AR2 = np.arange(1000)

result = AR1 + AR2

print(time.time()-start)

There might be the case that output may be same then in that case try to increase the range.

There are some functions in numpy that help to gain better insight of the array

#Understanding the array

arrFour = np.array([(1, 2, 3), (4, 5, 6),(7, 8, 9)])

print(arrFour.ndim) #Ouput : 2 (dimension)

print(arrFour.itemsize) #Ouput : 4 (item Size)

print(arrFour.dtype) #Ouput : int32 (data type)

print(arrFour.size) #Ouput : 9 (no. of elements)
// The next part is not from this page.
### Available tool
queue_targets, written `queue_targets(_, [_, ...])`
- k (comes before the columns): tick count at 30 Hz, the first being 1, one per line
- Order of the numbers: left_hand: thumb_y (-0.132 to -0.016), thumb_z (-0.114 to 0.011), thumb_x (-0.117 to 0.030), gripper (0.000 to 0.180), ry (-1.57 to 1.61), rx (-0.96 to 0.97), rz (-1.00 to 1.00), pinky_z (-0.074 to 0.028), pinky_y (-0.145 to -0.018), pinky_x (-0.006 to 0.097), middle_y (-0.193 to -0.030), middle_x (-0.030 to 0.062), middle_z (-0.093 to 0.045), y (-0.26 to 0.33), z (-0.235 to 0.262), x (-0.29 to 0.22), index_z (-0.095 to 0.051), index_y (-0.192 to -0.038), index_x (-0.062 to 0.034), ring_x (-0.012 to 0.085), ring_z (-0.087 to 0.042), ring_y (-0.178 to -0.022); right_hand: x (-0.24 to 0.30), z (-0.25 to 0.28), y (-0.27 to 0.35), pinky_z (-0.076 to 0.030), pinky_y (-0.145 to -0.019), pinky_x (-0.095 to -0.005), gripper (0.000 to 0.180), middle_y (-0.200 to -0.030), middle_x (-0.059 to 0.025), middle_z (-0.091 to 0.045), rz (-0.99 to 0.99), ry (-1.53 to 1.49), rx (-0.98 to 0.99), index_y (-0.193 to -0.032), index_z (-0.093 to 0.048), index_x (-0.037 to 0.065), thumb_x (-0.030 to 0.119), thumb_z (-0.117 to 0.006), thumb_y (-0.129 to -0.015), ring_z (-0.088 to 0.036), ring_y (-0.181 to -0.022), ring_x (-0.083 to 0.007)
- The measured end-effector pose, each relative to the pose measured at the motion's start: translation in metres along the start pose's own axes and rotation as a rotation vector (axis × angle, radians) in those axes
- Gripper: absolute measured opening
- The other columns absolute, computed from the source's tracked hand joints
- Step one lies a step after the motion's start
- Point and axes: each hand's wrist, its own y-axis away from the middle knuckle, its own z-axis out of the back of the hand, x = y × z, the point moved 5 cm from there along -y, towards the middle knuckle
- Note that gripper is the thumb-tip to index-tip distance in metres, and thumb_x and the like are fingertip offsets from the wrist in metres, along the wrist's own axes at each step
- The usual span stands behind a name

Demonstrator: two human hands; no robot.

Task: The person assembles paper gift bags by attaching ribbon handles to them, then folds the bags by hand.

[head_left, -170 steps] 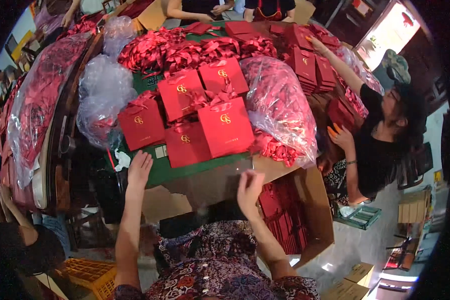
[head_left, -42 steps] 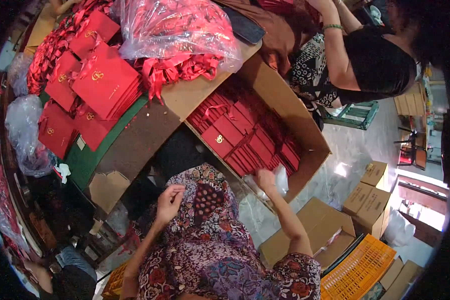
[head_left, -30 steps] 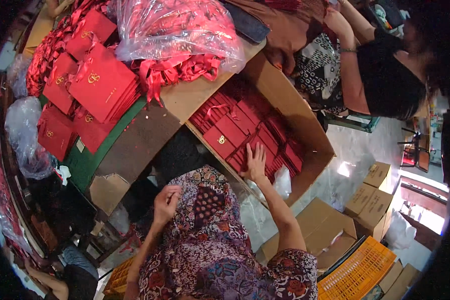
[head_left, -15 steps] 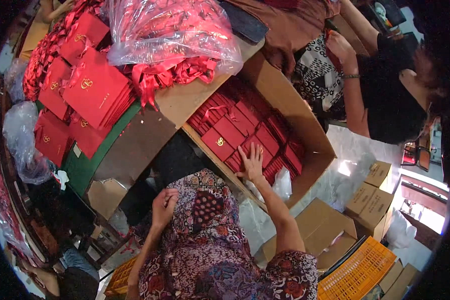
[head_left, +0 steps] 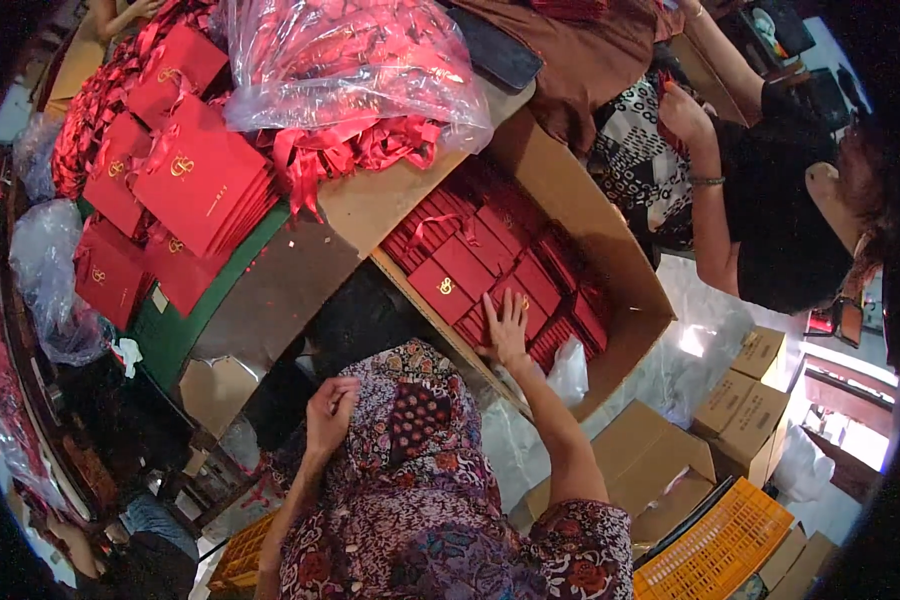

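My right hand [head_left: 507, 328] lies with fingers spread on red paper bags [head_left: 542, 302] packed in a large open cardboard box [head_left: 625, 350]. Rows of such bags, some with red ribbon and a gold emblem, fill the box. A crumpled piece of clear plastic [head_left: 568, 370] sits among them by the near edge. My left hand [head_left: 331, 408] rests over my patterned clothing, fingers curled, with nothing seen in it. To the left, stacks of red bags [head_left: 195, 180] lie on a green-edged table [head_left: 185, 345].
A clear plastic sack of red ribbons [head_left: 360, 60] sits on the table. Across the box, a co-worker [head_left: 780, 200] in black handles something red. Brown cartons [head_left: 735, 415], an open carton [head_left: 650, 460] and an orange plastic crate [head_left: 715, 540] stand at right. Another person [head_left: 150, 550] is at lower left.
The whole view has shifted slightly. My right hand stays on the bags in the box, and my left hand remains curled over my clothing.
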Motion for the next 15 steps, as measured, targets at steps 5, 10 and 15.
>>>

print(arrFour.shape) #Ouput : (3, 3) (shape)

print(arrFour.reshape(9,1))

In numpy reshaping preserves the size of the array that is no new element is added or deleted while reshaping it is just a transformation from one form to another.

Two different array can be stacked to one n another either horizontally or vertically

arrFive = np.array([(1, 2, 3), (4, 5, 6)])
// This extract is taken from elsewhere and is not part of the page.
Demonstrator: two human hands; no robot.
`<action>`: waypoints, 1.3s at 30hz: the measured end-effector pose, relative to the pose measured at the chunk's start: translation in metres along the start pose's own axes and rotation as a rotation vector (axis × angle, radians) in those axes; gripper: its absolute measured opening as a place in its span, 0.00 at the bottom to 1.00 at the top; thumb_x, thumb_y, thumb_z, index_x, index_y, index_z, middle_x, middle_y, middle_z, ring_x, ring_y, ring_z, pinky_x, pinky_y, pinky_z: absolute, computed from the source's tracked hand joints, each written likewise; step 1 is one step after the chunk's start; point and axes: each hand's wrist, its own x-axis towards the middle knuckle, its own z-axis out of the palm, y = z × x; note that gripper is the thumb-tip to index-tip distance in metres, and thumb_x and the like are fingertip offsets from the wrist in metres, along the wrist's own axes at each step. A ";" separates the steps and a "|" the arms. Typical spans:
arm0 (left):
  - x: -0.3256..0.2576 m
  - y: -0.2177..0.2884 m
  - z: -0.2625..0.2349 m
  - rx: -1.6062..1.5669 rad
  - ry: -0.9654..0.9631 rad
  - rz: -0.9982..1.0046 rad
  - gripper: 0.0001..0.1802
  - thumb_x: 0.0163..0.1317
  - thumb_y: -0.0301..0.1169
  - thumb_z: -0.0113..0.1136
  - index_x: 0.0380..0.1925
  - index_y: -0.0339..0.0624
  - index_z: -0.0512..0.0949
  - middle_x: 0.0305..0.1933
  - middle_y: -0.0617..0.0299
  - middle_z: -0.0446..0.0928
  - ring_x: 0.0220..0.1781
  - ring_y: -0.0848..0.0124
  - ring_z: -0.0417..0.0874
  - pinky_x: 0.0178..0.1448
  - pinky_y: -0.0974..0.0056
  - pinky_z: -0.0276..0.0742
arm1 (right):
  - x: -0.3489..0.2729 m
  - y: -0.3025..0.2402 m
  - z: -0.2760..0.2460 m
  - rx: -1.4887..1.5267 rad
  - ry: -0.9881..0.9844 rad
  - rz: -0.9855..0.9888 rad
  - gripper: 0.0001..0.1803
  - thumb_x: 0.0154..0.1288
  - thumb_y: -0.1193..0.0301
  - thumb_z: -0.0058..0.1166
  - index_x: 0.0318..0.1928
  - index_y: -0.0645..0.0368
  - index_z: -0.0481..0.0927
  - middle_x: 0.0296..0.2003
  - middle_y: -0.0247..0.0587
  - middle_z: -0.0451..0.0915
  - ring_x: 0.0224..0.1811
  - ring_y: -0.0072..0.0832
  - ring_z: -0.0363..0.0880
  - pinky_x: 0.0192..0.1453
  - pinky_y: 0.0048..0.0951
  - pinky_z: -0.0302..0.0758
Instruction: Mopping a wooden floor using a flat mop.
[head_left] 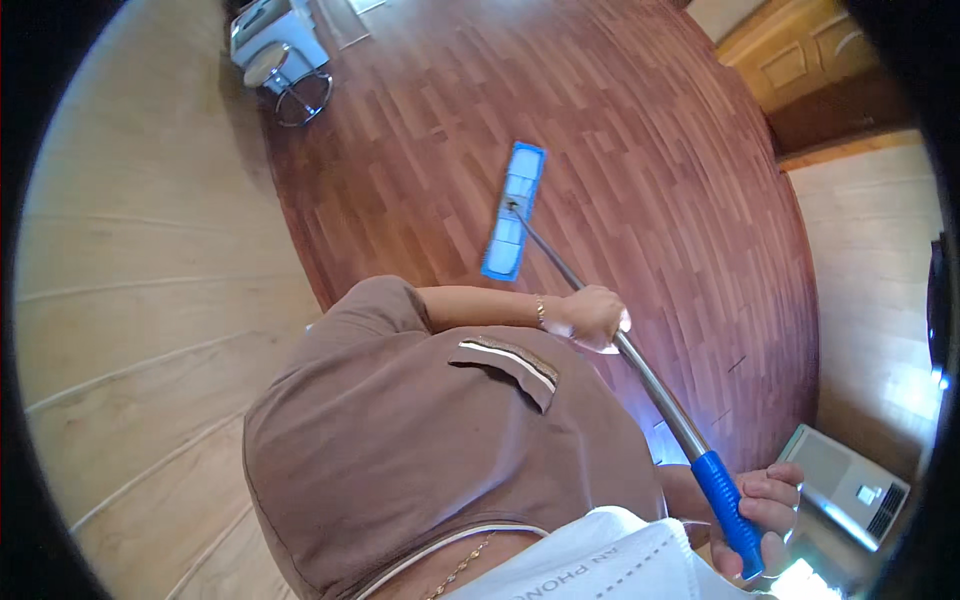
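A flat mop (660, 390) with a long metal pole runs slantwise in front of my body. Its rectangular blue head (507, 232) rests on the reddish-brown plank floor (640, 190). My left hand (592, 315), with a bracelet at the wrist, is wrapped round the middle of the pole. Lower right, my right hand (768, 505) holds the blue ribbed grip (728, 510) at the pole's top end; part of that hand is hidden behind the grip.
A pale wall (150, 300) bounds the floor on the left. A round stool (270, 65) stands beside a white cabinet-like unit (300, 35) at the far left. Wooden furniture (800, 65) is at the far right. A grey-white appliance (840, 480) sits near my right hand.
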 end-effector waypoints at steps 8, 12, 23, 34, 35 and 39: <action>-0.110 -0.020 -0.035 0.133 -0.008 -0.362 0.10 0.41 0.38 0.62 0.19 0.44 0.80 0.25 0.50 0.79 0.31 0.48 0.81 0.35 0.47 0.75 | 0.000 0.030 0.074 0.601 0.008 0.045 0.38 0.60 0.27 0.34 0.40 0.51 0.70 0.24 0.36 0.69 0.23 0.29 0.65 0.33 0.37 0.59; -0.167 -0.045 -0.050 0.112 0.103 -0.422 0.11 0.42 0.36 0.63 0.16 0.43 0.73 0.22 0.50 0.76 0.32 0.46 0.78 0.34 0.46 0.71 | 0.021 0.060 0.098 0.990 -0.665 -0.051 0.19 0.55 0.58 0.67 0.37 0.54 0.73 0.31 0.43 0.83 0.38 0.38 0.85 0.42 0.43 0.78; -0.291 -0.147 -0.041 0.542 0.395 -0.972 0.14 0.48 0.44 0.67 0.26 0.46 0.79 0.35 0.52 0.80 0.44 0.51 0.81 0.45 0.47 0.76 | -0.066 0.070 0.227 1.122 -0.807 0.609 0.07 0.55 0.77 0.64 0.29 0.58 0.77 0.36 0.40 0.84 0.57 0.44 0.77 0.66 0.50 0.60; -0.275 -0.205 -0.049 0.549 0.665 -1.120 0.12 0.55 0.39 0.65 0.29 0.45 0.76 0.37 0.54 0.77 0.45 0.52 0.78 0.47 0.50 0.75 | -0.073 0.096 0.255 1.182 -0.879 0.660 0.10 0.58 0.76 0.63 0.27 0.60 0.73 0.33 0.39 0.79 0.50 0.38 0.76 0.68 0.45 0.63; -0.264 -0.209 -0.050 0.555 0.660 -1.110 0.12 0.55 0.39 0.65 0.29 0.45 0.76 0.37 0.54 0.77 0.45 0.52 0.78 0.47 0.50 0.75 | -0.070 0.104 0.250 1.177 -0.872 0.611 0.09 0.58 0.75 0.64 0.28 0.61 0.74 0.33 0.38 0.79 0.52 0.39 0.75 0.68 0.45 0.63; -0.197 -0.215 -0.053 0.538 0.757 -0.780 0.12 0.52 0.36 0.68 0.24 0.44 0.75 0.27 0.51 0.76 0.35 0.51 0.78 0.40 0.50 0.72 | -0.052 0.120 0.206 1.044 -0.756 0.526 0.09 0.56 0.78 0.64 0.27 0.61 0.74 0.30 0.38 0.79 0.47 0.38 0.79 0.66 0.48 0.66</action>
arrSix = np.array([(7, 8, 9), (10, 11, 12)])

#Column wise stacking

np.hstack((arrFive, arrSix))

#Row wise stacking

np.vstack((arrFive, arrSix))

All the elements in the n-dimensional array can be used in 1d by using the function ravel() or flatten().

arrSeven = np.array([(1, 2, 3), (4, 5, 6), (7, 8, 9)])

arrSeven.ravel()

arrSeven.flatten()

The output of both the functions will be same with the only difference that flatten() returns copy of the array whereas ravel() returns the original view of the array.

To get a view of a particular set of row or column following code can be used

arrEight = np.array([(1, 2, 3), (4, 5, 6), (7, 8, 9)])

print(arr[0:2])

print(arr[0:2, 2])

In python the indexing of the array starts from 0. In this code snippet the first statement will print print the row (1, 2, 3) and (4, 5, 6) while the second statement will going to print the 3rd elements of each row that are [3, 6].

There are other some standard mathematical operations that can be performed on the arrays such as square root (sqrt), log(log or log 10), standard deviation(std), sin etc.

arrNine = np.array([(1, 2, 3), (4, 5, 6),(7, 8, 9)])

print(np.sqrt(arrNine))

print(np.std(arrNine))

print(np.log10(arrNine))

print(np.log(arrNine))